## Required work
In the listing that follows, find the line with "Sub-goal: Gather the", then copy exactly from it through the line with "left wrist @", leaving out every picture.

## The data

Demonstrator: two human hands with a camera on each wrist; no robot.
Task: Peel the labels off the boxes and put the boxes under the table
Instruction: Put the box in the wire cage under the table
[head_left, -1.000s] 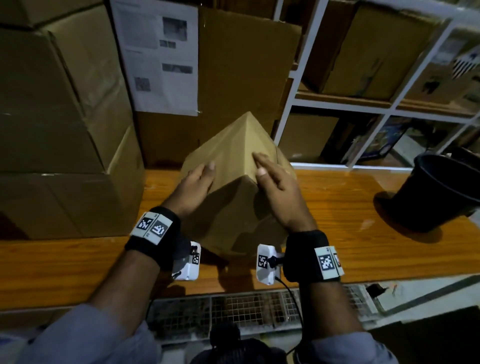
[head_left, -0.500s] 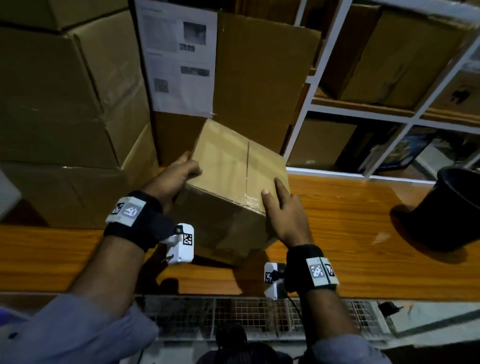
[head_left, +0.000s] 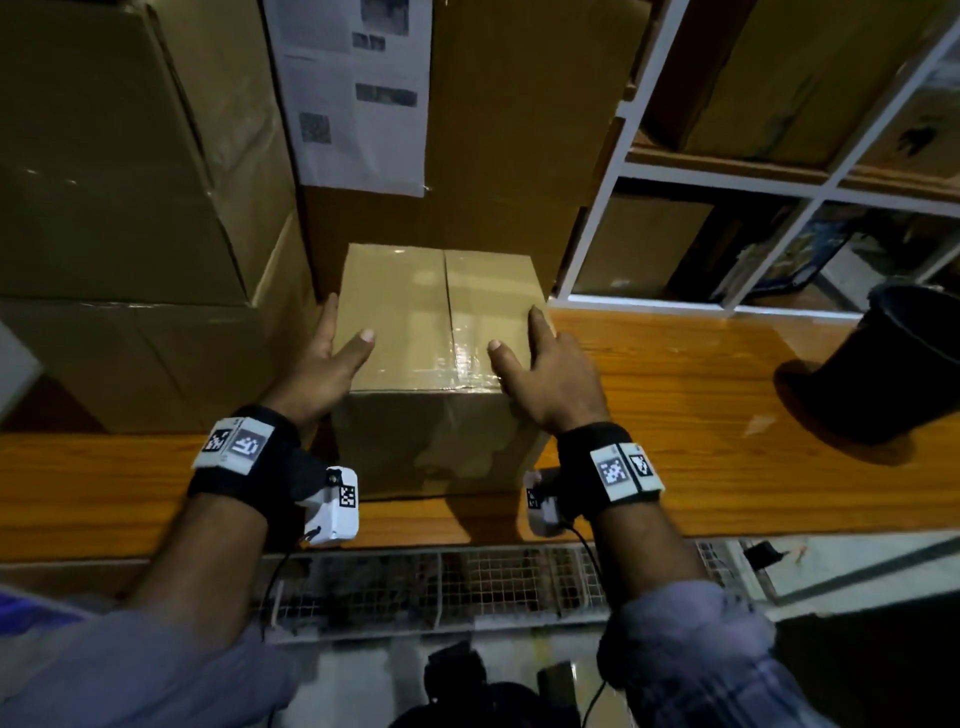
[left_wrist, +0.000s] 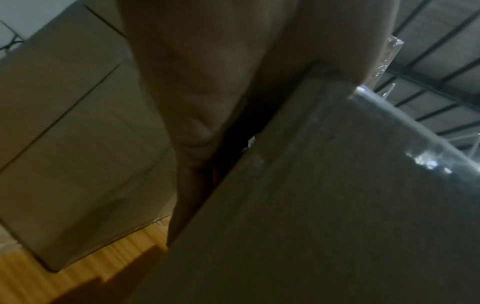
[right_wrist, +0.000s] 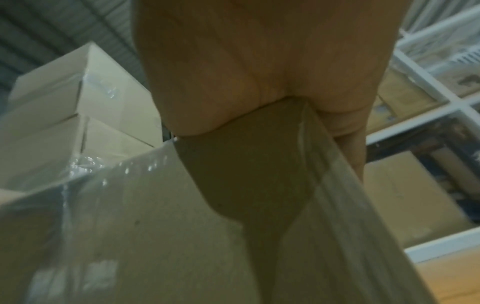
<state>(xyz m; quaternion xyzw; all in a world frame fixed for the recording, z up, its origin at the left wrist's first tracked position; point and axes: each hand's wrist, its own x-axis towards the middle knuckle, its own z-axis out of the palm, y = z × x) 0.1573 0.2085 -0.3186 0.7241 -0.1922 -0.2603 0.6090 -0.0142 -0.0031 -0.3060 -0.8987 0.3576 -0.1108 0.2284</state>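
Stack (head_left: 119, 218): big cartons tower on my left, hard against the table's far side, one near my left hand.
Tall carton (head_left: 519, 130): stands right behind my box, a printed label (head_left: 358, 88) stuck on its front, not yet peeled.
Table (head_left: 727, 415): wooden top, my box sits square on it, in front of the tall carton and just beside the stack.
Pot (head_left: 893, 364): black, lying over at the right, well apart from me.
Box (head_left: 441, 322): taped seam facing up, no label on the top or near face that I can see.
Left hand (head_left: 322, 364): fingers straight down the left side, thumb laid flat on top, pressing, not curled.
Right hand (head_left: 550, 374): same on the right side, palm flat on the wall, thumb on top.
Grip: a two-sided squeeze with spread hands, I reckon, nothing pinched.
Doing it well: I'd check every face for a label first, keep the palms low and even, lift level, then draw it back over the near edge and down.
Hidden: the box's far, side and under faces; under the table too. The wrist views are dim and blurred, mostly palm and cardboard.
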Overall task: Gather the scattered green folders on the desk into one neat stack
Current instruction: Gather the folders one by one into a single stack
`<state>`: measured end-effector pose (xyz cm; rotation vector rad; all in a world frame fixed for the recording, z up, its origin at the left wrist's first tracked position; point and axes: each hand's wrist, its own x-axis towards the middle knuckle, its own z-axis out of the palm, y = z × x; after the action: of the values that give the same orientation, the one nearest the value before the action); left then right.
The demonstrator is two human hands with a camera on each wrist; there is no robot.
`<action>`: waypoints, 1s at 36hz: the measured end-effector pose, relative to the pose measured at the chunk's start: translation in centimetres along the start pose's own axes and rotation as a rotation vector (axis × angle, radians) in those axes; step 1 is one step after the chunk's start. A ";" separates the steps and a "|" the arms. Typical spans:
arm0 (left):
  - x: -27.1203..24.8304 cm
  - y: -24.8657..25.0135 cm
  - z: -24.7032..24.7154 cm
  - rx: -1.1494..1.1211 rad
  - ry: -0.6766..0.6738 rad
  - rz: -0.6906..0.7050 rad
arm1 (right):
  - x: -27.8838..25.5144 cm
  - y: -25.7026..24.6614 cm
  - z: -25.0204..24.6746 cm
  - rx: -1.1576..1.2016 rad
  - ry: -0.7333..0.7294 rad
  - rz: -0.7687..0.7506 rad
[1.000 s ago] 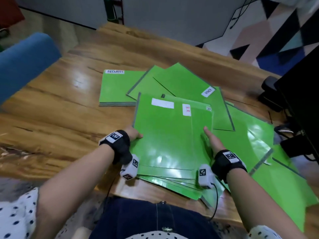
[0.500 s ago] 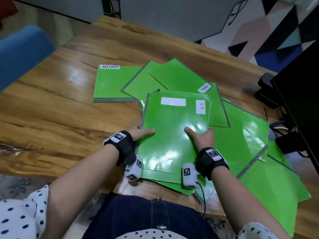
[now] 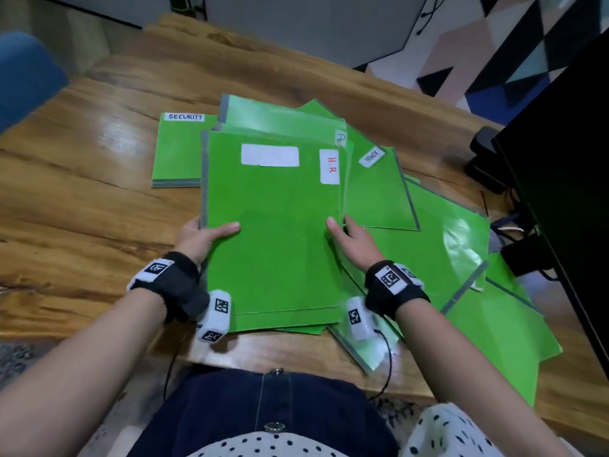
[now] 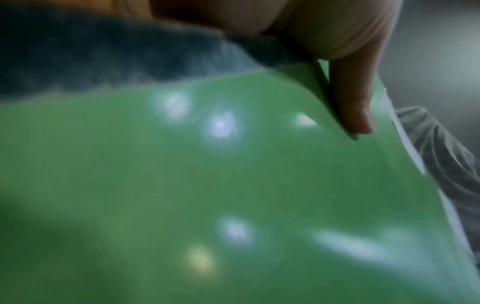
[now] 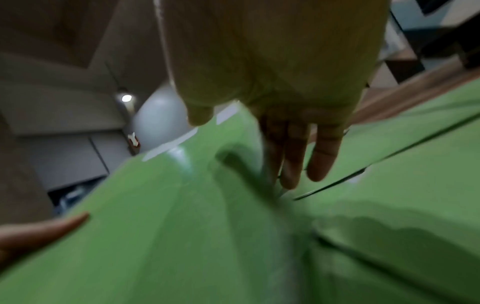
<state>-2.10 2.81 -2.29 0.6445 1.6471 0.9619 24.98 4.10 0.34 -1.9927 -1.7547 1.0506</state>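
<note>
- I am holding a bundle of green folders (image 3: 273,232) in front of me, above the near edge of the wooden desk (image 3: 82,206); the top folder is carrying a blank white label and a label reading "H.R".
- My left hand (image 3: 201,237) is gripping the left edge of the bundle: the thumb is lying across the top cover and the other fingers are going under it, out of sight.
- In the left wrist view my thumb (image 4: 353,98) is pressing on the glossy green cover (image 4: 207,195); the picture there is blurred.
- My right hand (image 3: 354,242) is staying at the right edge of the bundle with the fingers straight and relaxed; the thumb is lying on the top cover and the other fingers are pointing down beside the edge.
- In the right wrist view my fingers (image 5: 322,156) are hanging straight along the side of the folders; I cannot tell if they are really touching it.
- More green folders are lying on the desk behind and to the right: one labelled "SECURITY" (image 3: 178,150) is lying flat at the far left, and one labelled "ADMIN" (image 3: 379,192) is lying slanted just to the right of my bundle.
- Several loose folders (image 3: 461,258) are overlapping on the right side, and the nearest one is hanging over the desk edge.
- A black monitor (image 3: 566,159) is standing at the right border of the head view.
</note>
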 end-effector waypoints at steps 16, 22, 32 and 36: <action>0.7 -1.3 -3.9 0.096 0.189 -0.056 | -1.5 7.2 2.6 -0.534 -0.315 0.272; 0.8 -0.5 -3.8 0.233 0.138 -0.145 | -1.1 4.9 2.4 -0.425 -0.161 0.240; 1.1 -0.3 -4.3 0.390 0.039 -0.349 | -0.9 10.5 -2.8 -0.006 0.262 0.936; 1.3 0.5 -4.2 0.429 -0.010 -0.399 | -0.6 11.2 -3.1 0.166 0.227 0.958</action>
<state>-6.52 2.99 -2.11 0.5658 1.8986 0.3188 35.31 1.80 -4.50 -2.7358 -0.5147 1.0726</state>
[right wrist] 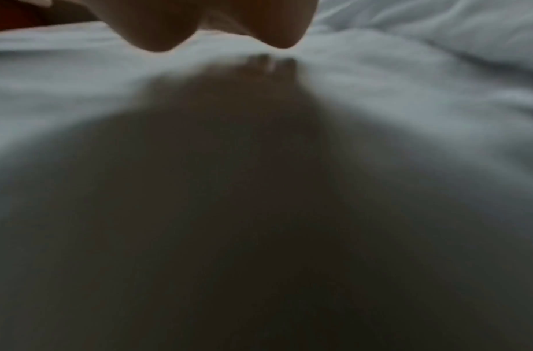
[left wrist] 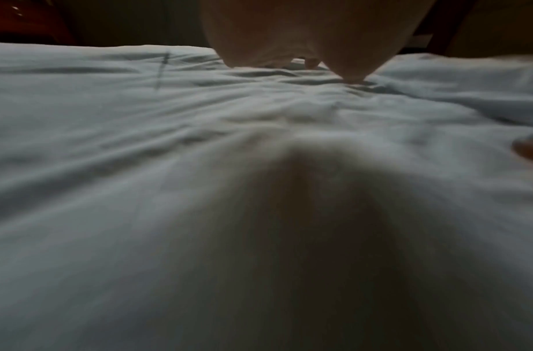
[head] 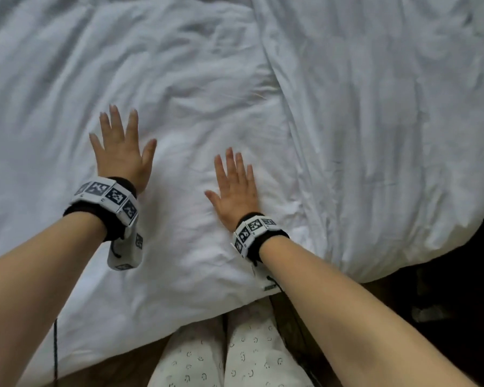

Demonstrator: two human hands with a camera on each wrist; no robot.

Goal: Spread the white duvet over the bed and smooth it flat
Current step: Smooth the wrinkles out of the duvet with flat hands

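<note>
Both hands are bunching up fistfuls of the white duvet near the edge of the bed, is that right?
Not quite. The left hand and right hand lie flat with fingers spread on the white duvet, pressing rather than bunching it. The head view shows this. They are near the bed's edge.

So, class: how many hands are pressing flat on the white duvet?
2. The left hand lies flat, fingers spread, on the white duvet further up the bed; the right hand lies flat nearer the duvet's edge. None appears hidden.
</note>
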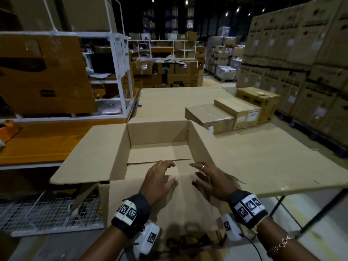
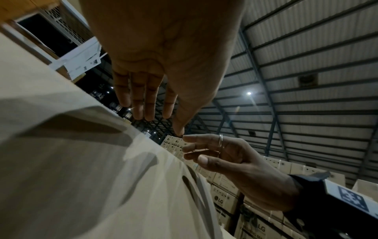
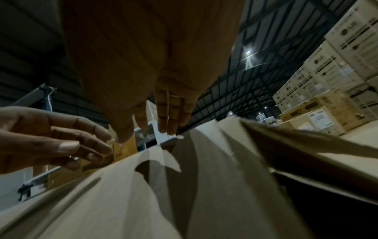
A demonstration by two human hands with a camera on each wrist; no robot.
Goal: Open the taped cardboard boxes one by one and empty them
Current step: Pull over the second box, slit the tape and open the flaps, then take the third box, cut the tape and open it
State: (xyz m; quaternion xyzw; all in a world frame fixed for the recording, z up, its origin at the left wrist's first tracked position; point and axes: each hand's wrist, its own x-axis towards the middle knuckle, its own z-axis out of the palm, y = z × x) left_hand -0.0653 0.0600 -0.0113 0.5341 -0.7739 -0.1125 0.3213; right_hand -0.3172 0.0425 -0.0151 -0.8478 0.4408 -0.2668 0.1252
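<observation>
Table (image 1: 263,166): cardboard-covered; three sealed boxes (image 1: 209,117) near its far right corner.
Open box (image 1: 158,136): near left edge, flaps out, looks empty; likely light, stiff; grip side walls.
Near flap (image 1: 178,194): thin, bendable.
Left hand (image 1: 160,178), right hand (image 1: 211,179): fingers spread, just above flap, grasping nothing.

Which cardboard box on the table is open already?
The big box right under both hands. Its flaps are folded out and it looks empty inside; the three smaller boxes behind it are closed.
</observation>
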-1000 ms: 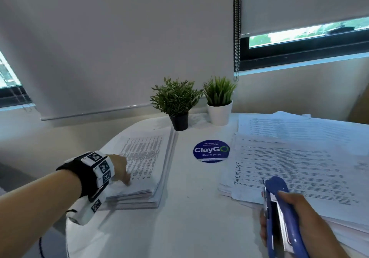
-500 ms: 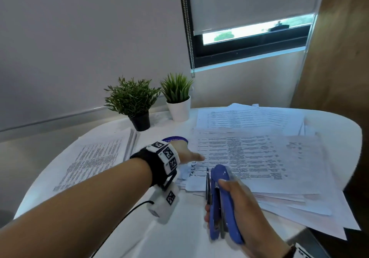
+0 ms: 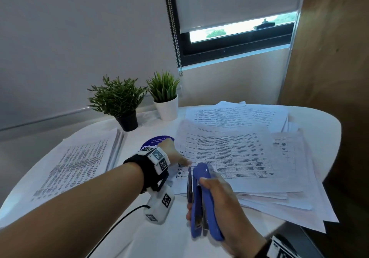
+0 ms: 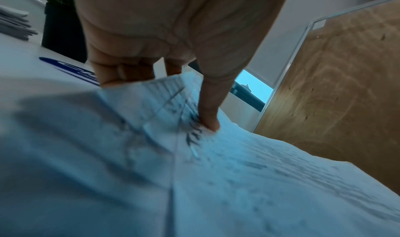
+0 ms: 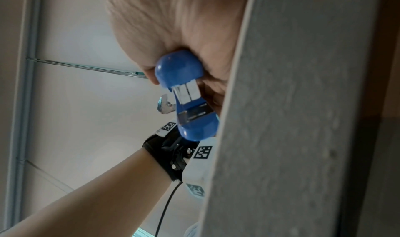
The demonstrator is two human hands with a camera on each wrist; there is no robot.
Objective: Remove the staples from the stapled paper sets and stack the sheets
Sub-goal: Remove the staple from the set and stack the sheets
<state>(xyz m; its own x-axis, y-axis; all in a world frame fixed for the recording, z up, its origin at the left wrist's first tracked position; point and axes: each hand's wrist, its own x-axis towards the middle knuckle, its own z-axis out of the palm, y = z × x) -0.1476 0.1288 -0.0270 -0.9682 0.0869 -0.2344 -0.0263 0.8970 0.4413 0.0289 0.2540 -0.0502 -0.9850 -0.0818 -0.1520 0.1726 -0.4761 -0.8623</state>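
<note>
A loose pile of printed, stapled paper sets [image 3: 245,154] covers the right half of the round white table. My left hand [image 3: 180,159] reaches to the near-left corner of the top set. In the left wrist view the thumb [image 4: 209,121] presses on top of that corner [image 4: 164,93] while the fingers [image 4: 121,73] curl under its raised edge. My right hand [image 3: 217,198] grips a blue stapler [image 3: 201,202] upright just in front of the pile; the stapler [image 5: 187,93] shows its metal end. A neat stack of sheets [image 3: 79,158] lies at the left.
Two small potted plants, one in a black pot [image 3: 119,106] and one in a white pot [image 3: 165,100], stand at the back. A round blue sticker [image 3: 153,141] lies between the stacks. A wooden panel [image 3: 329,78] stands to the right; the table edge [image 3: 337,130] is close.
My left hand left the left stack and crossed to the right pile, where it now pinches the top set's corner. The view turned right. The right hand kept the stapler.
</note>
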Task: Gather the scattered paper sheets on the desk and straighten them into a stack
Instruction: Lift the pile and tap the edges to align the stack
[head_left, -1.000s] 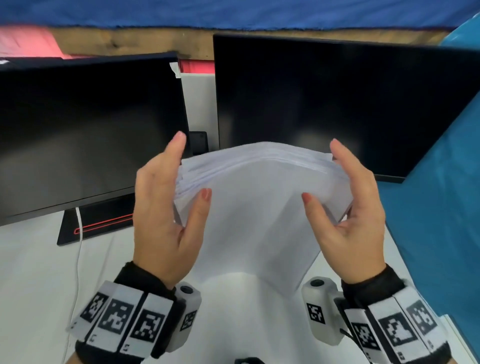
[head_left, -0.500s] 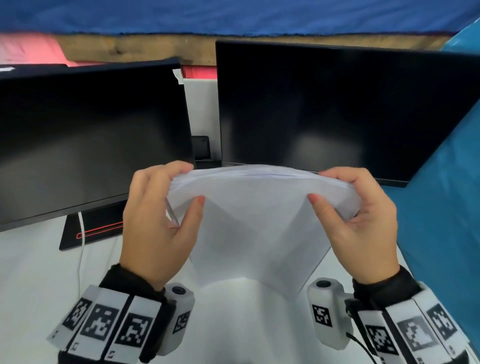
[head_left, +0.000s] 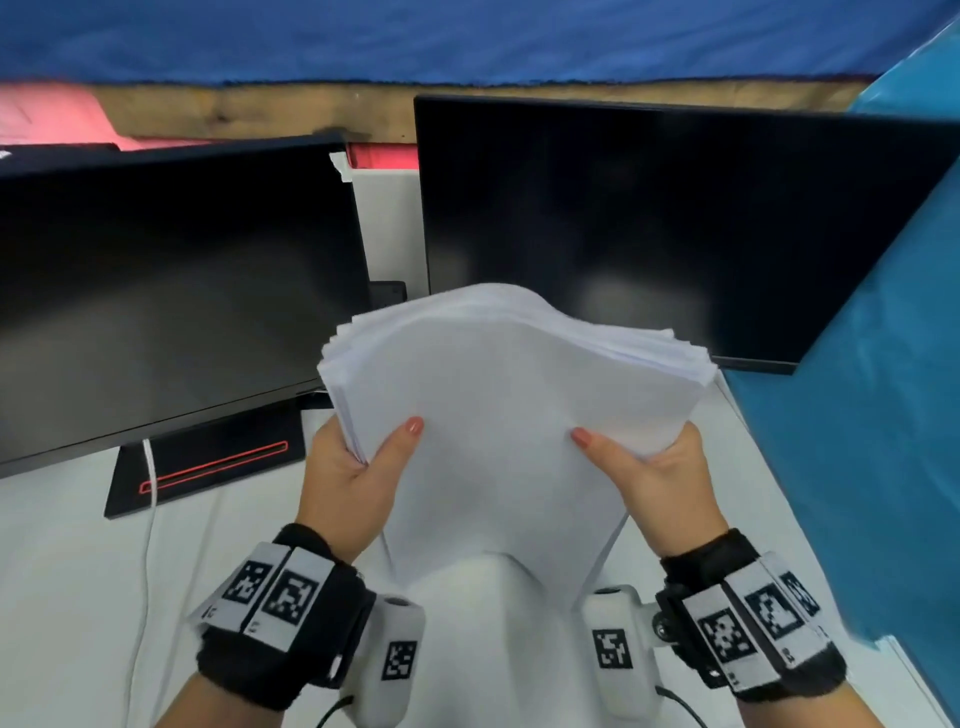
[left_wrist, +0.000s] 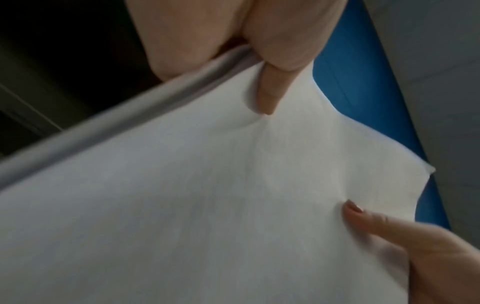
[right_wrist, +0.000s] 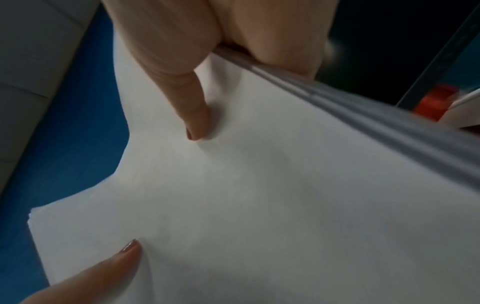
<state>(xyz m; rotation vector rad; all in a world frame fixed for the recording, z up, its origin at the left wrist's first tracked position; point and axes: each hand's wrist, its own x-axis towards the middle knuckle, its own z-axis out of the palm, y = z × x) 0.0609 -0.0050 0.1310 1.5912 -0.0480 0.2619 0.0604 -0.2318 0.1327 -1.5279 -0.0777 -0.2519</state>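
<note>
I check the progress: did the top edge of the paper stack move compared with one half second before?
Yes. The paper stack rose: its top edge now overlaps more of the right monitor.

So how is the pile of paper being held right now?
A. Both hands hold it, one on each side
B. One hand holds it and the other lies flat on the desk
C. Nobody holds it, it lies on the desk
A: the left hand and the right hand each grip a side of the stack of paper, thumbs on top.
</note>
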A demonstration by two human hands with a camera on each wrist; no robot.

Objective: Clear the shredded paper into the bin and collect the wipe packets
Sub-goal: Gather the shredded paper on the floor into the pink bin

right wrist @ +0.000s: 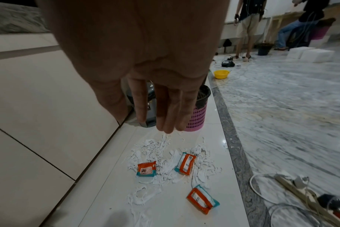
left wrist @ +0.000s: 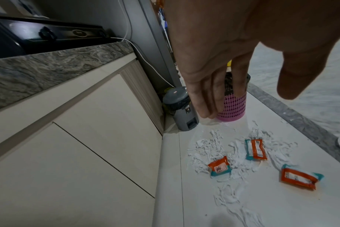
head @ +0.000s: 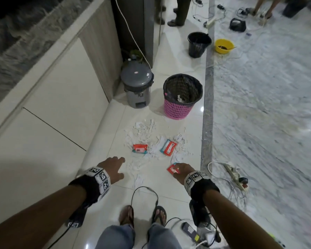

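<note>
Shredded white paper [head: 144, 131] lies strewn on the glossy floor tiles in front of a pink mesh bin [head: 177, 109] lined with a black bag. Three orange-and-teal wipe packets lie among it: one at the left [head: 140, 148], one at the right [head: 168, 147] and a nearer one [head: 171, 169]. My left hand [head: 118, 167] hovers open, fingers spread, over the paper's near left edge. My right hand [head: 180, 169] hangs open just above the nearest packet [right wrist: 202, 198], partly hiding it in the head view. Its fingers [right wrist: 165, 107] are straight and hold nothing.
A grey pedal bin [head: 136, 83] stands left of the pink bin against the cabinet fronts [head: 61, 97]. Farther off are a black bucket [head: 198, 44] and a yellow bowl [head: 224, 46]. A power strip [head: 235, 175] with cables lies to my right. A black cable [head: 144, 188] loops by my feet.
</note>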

## Answer for this exercise
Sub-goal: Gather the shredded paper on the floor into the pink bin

right wrist @ +0.000s: 
left wrist @ +0.000s: 

What came before is the finished answer.